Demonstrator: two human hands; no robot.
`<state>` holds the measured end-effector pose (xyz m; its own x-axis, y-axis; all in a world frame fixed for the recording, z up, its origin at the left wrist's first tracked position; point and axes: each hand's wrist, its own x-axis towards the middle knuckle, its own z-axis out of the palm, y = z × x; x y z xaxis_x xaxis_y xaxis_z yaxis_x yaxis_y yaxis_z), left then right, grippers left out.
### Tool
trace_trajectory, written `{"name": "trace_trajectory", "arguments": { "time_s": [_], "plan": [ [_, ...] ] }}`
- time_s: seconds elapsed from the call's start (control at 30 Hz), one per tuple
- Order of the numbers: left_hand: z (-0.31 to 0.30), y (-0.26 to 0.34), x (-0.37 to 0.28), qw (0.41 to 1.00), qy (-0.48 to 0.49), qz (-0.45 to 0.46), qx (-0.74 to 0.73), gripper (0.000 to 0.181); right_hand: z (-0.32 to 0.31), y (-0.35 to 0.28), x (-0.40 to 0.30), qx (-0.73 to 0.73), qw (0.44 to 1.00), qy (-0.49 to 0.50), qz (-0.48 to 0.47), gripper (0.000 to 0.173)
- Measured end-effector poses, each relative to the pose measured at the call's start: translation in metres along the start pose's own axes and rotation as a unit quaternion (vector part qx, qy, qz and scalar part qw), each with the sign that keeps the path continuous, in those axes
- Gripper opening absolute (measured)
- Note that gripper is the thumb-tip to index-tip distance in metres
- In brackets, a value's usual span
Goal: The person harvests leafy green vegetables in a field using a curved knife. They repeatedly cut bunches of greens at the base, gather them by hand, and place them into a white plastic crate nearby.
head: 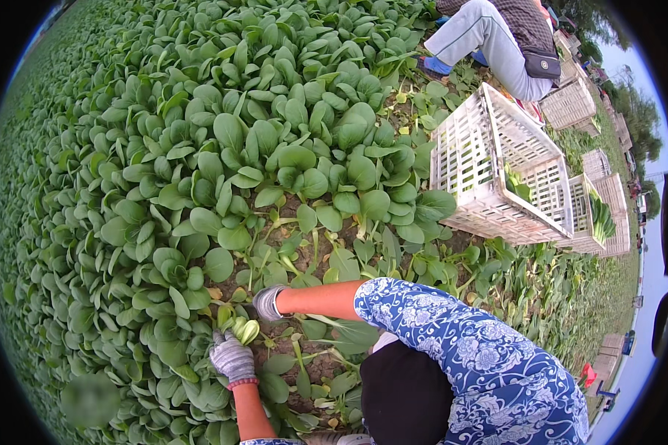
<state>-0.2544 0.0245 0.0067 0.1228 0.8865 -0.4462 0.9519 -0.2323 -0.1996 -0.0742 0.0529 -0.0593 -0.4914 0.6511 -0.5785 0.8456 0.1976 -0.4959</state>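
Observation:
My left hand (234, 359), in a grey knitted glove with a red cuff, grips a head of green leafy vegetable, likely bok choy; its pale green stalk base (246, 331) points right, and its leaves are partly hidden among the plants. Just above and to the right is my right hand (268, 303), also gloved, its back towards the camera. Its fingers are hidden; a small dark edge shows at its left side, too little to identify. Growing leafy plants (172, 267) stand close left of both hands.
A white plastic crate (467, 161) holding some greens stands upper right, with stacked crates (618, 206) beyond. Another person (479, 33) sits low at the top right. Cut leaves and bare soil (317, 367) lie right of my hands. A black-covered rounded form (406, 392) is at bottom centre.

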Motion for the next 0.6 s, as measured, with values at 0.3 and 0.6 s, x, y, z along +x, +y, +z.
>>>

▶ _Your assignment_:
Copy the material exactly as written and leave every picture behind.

▶ _Response to the task_:
Demonstrator: two human hands; no robot.
`<state>` holds the measured end-effector pose (xyz m; its own x-axis, y-axis; all in a world frame fixed for the recording, z up, its origin at the left wrist's first tracked position; point and axes: each hand's wrist, its own x-axis towards the middle knuckle, its own z-axis out of the palm, y = z × x; x y z xaxis_x xaxis_y xaxis_z yaxis_x yaxis_y yaxis_z), left then right, grippers left out.
### Tool
trace_trajectory, written `{"name": "trace_trajectory", "arguments": { "time_s": [_], "plan": [ [_, ...] ] }}`
- time_s: seconds elapsed from the call's start (control at 30 Hz), one per tuple
- Order of the numbers: left_hand: z (-0.31 to 0.30), y (-0.26 to 0.34), x (-0.37 to 0.28), qw (0.41 to 1.00), qy (-0.48 to 0.49), qz (-0.45 to 0.46), qx (-0.74 to 0.73), gripper (0.000 to 0.181); right_hand: z (-0.32 to 0.31), y (-0.35 to 0.28), x (-0.40 to 0.30), qx (-0.73 to 0.73), qw (0.44 to 1.00), qy (-0.49 to 0.50), qz (-0.48 to 0.47), gripper (0.000 to 0.173)
- Measured end-effector poses, each relative to the pose measured at the call's start: translation in metres along the start pose's own axes and rotation as a unit quaternion (vector part qx, qy, qz and scalar part qw), each with the sign that keeps the path continuous, in those axes
- Gripper opening absolute (measured)
- Note that gripper is the thumb-tip to index-tip distance in metres
- In brackets, a value's usual span
Goal: The person harvests leafy green vegetables in a field using a curved knife. They repeatedly cut bunches of greens at the base, gather them by hand, and place them into a white plastic crate nearby.
head: 
<state>-0.2544 0.0245 0.0067 0.1228 0.8865 -0.4462 0.9519 -0.2323 -0.1996 -0.0742 0.0529 -0.0593 -0.4914 0.6511 -0.5785 0.8456 0.1976 -0.4959</state>
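Observation:
My left hand (234, 359), in a grey knitted glove with a red cuff, grips a head of green leafy vegetable, likely bok choy; its pale green stalk base (246, 331) points right, and its leaves are partly hidden among the plants. Just above and to the right is my right hand (268, 303), also gloved, its back towards the camera. Its fingers are hidden; a small dark edge shows at its left side, too little to identify. Growing leafy plants (172, 267) stand close left of both hands.
A white plastic crate (467, 161) holding some greens stands upper right, with stacked crates (618, 206) beyond. Another person (479, 33) sits low at the top right. Cut leaves and bare soil (317, 367) lie right of my hands. A black-covered rounded form (406, 392) is at bottom centre.
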
Motion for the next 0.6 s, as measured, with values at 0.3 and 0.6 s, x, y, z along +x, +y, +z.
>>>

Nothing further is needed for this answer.